Inherently Explainable Reinforcement Learning in Natural Language

Authors: Xiangyu Peng, Mark Riedl, Prithviraj Ammanabrolu

NeurIPS 2022 | Conference PDF | Archive PDF | Plain Text | LLM Run Details

Reproducibility Variable Result LLM Response
Research Type Experimental Experiments show that this agent provides significantly improved explanations over strong baselines, as rated by human participants generally unfamiliar with the environment, while also matching state-of-the-art task performance.

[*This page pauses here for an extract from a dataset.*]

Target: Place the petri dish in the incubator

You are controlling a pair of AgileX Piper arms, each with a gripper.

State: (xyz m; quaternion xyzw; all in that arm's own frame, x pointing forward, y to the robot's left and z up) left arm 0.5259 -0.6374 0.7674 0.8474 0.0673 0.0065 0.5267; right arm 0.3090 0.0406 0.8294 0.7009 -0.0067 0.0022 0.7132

Researcher Affiliation Collaboration Xiangyu Peng Chen Xing Prafulla Kumar Choubey Chien-Sheng Wu, Caiming Xiong Georgia Institute of Technology Allen Institute for AI {xpeng62,riedl}@gatech.edu, raja@allenai.org
Pseudocode No The paper describes the architecture and processes in prose and diagrams (Figure 2) but does not include explicit pseudocode or algorithm blocks.
Open Source Code Yes 1Code: https://github.com/xiangyu-peng/HEX-RL
Open Datasets Yes A specially constructed dataset for question answering in text games Jericho QA is used to fine-tune ALBERT (Lan et al., 2019) to answer these questions (See Appendix A.3)." and "We compare HEX-RL with four strong state-of-art reinforcement learning agents focusing on contemporary agents that use knowledge graphs on an established test set of 9 games from the Jericho benchmark (Hausknecht et al., 2020).

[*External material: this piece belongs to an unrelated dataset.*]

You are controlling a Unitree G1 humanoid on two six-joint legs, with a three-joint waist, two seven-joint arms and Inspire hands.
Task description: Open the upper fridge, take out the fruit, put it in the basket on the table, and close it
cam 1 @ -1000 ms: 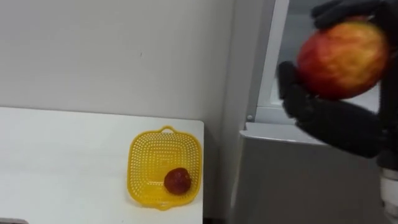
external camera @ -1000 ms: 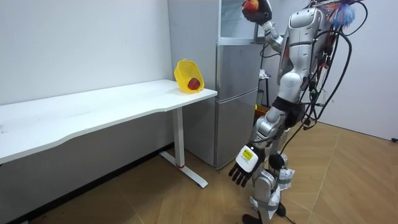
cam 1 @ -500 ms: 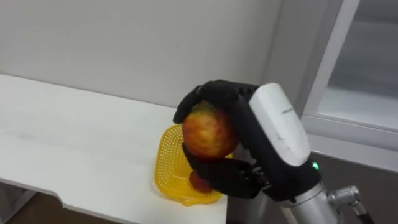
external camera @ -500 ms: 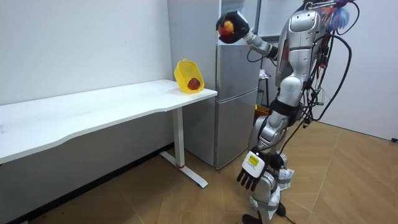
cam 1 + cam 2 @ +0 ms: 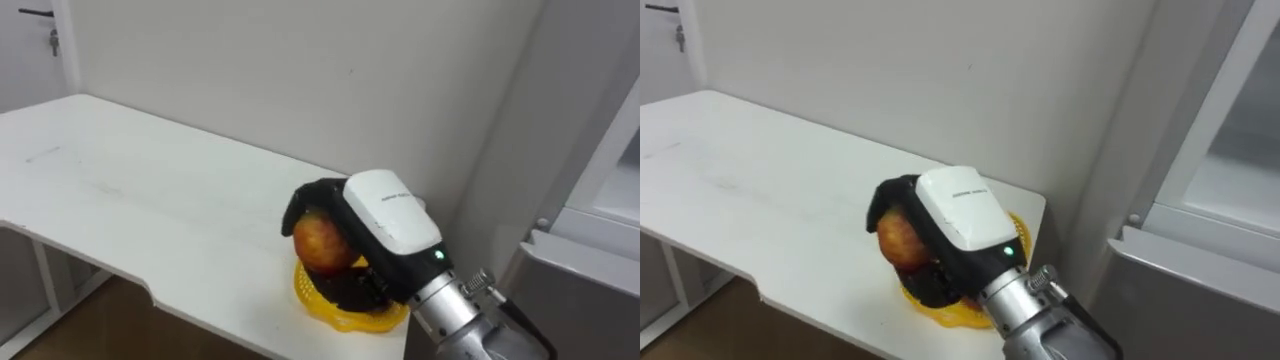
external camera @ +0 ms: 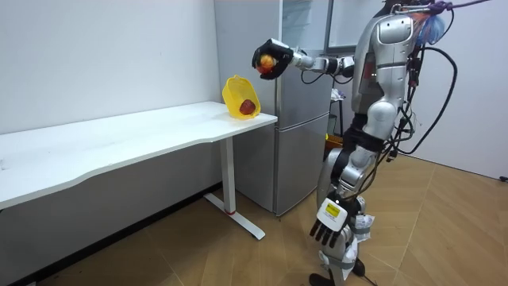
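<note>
Swung away from the fridge (image 6: 302, 127), my right hand (image 5: 385, 215) now hovers just above the basket (image 5: 345, 315). Its fingers are curled round the apple (image 5: 322, 240), clear of the basket. Left hand (image 6: 329, 226) hangs well below the basket, fingers relaxed.

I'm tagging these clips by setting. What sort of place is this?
Probably a test room fitted out like a kitchen corner, not a lived-in home: a grey fridge beside a long white table, a yellow basket on it, bare walls and wood floor.
</note>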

Dataset Splits No The paper mentions using 'a specially constructed dataset for question answering in text games Jericho QA... to fine-tune ALBERT' and an 'established test set of 9 games from the Jericho benchmark', but does not provide specific training/validation/test split percentages or sample counts for these datasets in the provided text.
Hardware Specification No The paper states that information regarding 'the total amount of compute and the type of resources used (e.g., type of GPUs, internal cluster, or cloud provider)' is included, but these specific hardware details are not present in the provided text.
Software Dependencies No The paper mentions models like ALBERT and GPT-2, and frameworks like Jericho, but does not provide specific version numbers for software dependencies such as programming languages, libraries, or deep learning frameworks used for implementation.
Experiment Setup No The paper describes training HEX-RL on two reward types ('game only' and 'game with intrinsic motivation') and refers to Appendix A.2 for details on A2C training, but specific numerical hyperparameter values (e.g., learning rate, batch size) are not provided in the main text.